- Work order: Below are records with pictures; copy word for word only the lines between the line with "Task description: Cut" and the line with "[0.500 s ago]", inclusive, and drop the pictures.

- Data to process:
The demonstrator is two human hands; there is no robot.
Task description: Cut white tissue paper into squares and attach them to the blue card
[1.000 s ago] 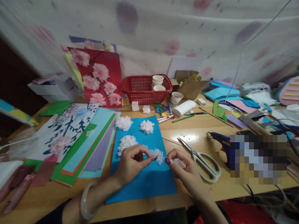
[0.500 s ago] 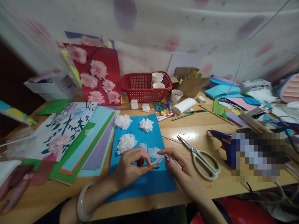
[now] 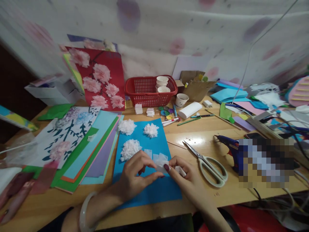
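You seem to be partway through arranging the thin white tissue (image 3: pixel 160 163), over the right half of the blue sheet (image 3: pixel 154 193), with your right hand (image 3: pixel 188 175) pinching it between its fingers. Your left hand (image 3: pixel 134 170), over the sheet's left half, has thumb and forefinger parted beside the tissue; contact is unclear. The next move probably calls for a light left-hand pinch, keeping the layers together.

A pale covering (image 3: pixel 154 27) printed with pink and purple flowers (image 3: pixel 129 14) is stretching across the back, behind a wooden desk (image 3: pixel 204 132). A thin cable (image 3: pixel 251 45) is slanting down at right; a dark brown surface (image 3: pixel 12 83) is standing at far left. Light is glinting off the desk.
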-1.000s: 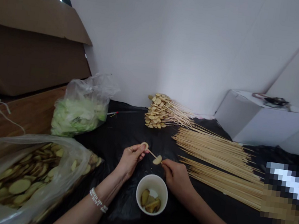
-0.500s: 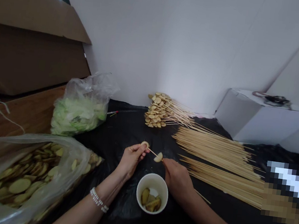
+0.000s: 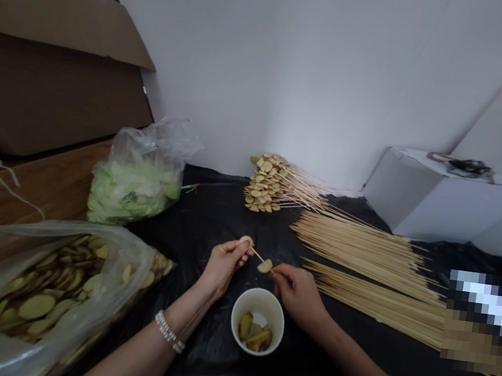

- Output for this exercise:
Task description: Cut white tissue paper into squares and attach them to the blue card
[1.000 s ago] 
[0.500 s ago] 

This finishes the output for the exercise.